Robert Frost has compared the bent birches to girls on hands and knees which hurl her hair before them over their heads to dry in the sun. He says:
“Like girls on hands and knees that throw their hair
Before them over their heads to dry in the sun.”
Robert Frost’s “Birches” not only instruct the mind but also delight the heart of the reader. The poem is pregnant with Frost’s rich philosophy conveyed in a very simple manner. There is a fine combination of fact and fancy, reality and idealism, earth and heaven, observation and imagination which transport the readers both to a world of reality and fiction. The upward climb of the birch swinger reflects human ideals and aspirations; it also indicates man’s desire to escape in the fairy world in order to forget the harsh reality of life and wearisome condition of life.
The poem ‘Birches’ also makes the readers recall John Keats’s famous poem, “The Ode to a Nightingale” where the poet wishes to escape to the world of a nightingale from ‘the weariness, the fever and the fret’ of life’.
Keats wishes to escape in the world of a nightingale due to the hardships and pains of life which are unbearable to him while Robert Frost’s wants to escape from the weariness of life for a short span of time. It will be his momentary escape in order to gather his strength in order to face the challenges in life bravely and courageously. He says:
“May no fate wilfully misunderstands me
And half grant what I wish and snatch me away
Not to return”.
The poet likes to come to a world of reality because he knows that:
“Earth is the right place for love,
I do not know where it is likely to go better.”
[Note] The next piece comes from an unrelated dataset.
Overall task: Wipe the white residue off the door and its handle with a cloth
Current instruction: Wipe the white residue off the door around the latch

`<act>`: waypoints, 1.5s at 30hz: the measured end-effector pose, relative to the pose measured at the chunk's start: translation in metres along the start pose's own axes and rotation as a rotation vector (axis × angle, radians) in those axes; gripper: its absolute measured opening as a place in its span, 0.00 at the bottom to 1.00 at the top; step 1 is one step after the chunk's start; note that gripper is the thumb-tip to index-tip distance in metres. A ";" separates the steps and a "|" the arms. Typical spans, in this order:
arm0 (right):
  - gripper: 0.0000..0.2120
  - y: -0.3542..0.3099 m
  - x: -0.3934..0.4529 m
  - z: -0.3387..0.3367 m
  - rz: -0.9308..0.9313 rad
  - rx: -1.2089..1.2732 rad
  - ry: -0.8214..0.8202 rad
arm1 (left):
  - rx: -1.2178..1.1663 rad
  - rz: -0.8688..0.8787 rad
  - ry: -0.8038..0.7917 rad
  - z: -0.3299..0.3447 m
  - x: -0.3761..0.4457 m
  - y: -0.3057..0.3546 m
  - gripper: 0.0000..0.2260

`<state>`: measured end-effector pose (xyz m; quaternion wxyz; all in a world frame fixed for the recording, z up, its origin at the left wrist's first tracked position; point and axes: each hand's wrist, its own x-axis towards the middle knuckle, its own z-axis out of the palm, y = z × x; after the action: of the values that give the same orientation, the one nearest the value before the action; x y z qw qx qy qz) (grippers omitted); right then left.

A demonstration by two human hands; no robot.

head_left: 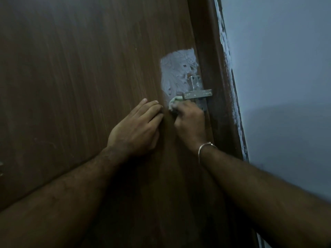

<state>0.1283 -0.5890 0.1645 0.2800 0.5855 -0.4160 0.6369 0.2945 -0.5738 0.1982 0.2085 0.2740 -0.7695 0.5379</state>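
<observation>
Pale cloth [173, 104] mostly hidden, seemingly bunched in right hand [190, 122]; left hand [138, 129] flat.

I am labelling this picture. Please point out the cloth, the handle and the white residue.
cloth [173, 103]: head view, bunched part above the knuckles.
handle [197, 94]: head view, middle of the bar.
white residue [176, 70]: head view, patch middle.

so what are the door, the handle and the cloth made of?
Door: wood or wood-look laminate, matt brown with vertical grain streaks; can't tell which. Handle: metal by its look, dull grey, square-edged, with screw holes in the plate. Cloth: soft, pale, bunched fabric; fibre unclear.
</observation>
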 end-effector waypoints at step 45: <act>0.23 -0.039 0.038 0.021 -0.063 0.065 -0.168 | -0.202 -0.213 0.301 0.006 0.006 0.001 0.27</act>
<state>0.1661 -0.5927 0.2085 0.2450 0.6584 -0.3986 0.5895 0.2895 -0.5805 0.1988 0.4034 0.2480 -0.7462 0.4678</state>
The poem ends on a note of questions of life on earth, and death. The activity of birch swinging from earth to heaven implies man’s life and it also imparts a message that man should maintain a balance between his duties on earth and his spiritual aspirations.
He should set his life in such a manner that he should reach his goals by maintaining a fine balance. The earthly responsibilities and duties are as valuable as man’s spiritual aspiration. So he should strive for acquiring them with a fine sense of balance between the two.
Thus, Robert Frost has beautifully illustrated the ordinary activity of birch swinging in a symbolic manner. There is a dexterous use of figures of speech in the poem. For example, the poet compares life to pathless wood. He says:
“And life is too much like a pathless wood
Where your face burns and tickles with the cobwebs
Broken across it.”
“The pathless wood’ and “the cobwebs” imply internal conflict and bewilderment of man, man fails to see and understand the goal of his life due to confusion and internal conflict.